Health plans committed to delivering a great experience for patients who are Deaf, hard of hearing, or speak a foreign language are seeing score improvements by partnering with software providers like NexTalk, who can deliver TTY and direct foreign language access. These providers are helping health plans improve their quality of information, boost their CMS Five-Star score, and protect bonus eligibility.
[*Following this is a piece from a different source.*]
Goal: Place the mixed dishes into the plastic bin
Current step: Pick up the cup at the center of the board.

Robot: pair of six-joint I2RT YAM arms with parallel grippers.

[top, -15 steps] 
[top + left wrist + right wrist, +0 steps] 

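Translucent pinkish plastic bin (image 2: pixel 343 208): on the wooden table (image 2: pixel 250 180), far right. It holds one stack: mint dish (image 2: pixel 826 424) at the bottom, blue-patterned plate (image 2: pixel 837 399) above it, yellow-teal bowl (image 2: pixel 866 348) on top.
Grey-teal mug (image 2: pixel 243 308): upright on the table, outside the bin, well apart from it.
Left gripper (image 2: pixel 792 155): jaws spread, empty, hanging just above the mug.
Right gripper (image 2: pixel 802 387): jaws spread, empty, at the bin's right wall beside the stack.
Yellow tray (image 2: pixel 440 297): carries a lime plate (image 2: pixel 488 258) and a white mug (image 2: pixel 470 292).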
Providers seeking high star ratings, effective patient communications, and CMS bonus security can achieve all three by deploying NexTalk Access Contact Center in their call centers.


Footnotes:

ADA Regulation: The Americans with Disabilities Act (ADA) of 1990 requires healthcare providers to provide effective communication for patients with disabilities, which includes providing auxiliary aids and services, such as interpreters, assistive listening devices, or TTY communication.

Civil Rights Act: The Civil Rights Act of 1964 and Title VI of the act require that healthcare providers receiving federal funds provide language assistance to patients with limited English proficiency. This includes interpretation services, translation of important medical documents, and other language assistance services, such as sign language interpretation for deaf patients.